Backgorund: The purpose of this study was to assess the applicability of an annual low-dose computed tomography (CT) screening program for lung cancer in a single institution in Israel, which has a relatively lower prevalence of lung cancer compared with other Western countries, and to examine stage distribution of detected lung cancers. Patients and methods: A cohort of 842 former and current smokers underwent baseline low-dose CT screening and a total of 942 annual repeat screenings over a period of 68 months. The definition of positive results on baseline and repeat screening and their diagnostic workup were guided by the common International Early Lung Cancer Action Program protocol.
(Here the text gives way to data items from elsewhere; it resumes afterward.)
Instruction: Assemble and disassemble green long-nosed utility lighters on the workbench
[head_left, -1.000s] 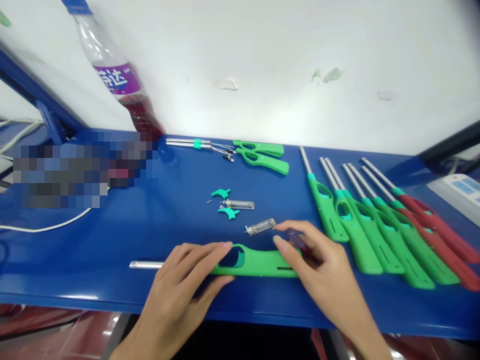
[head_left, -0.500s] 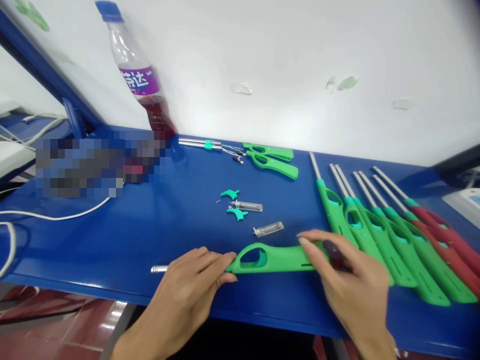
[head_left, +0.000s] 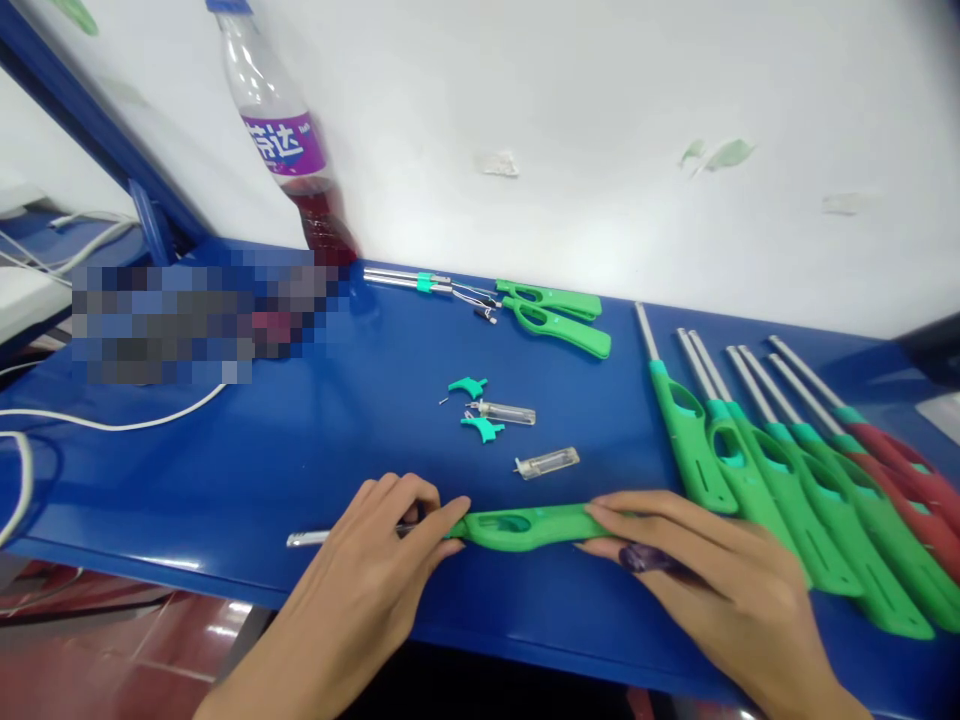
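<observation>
A green long-necked lighter (head_left: 536,528) lies crosswise between my two hands near the front of the table. My left hand (head_left: 382,560) pinches it where the handle meets the metal tube, whose tip sticks out to the left. Closed over the handle's right end, my right hand (head_left: 720,570) also has a dark purple rounded thing (head_left: 645,558) in its fingers, mostly hidden. Beyond the lighter lie two clear fuel tanks (head_left: 547,462), two teal triggers (head_left: 482,429) and a tiny pin.
Several assembled green lighters (head_left: 694,440) and red ones (head_left: 907,480) line the right side. Green handle halves (head_left: 559,325) and metal tubes with wires (head_left: 405,281) lie by the wall. A drink bottle (head_left: 289,145) stands back left, near a white cable (head_left: 112,425).
The lighter has rolled about its length, so its trigger opening looks narrower. My right hand has shifted its grip on the handle. The view has moved slightly.
</observation>
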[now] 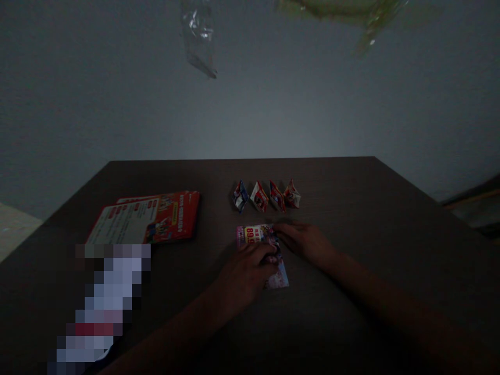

Recommendations for biopsy of suspicious nodules were based on nodule size, nodule growth, nonresolution following antibiotic therapy, and positron emission tomography scan. Results: The test result was positive in 102 of the 842 baseline screenings (12%) and in 45 of the 942 annual repeat screenings (5%), and biopsy was recommended in 12 baseline and 2 annual screenings. Twelve of the 14 cancers diagnosed (86%) were stage I tumors. Conclusion: Our study indicates that the adoption of a common international protocol is feasible, even in a very different clinical setting, yielding a high proportion of early-stage lung cancers.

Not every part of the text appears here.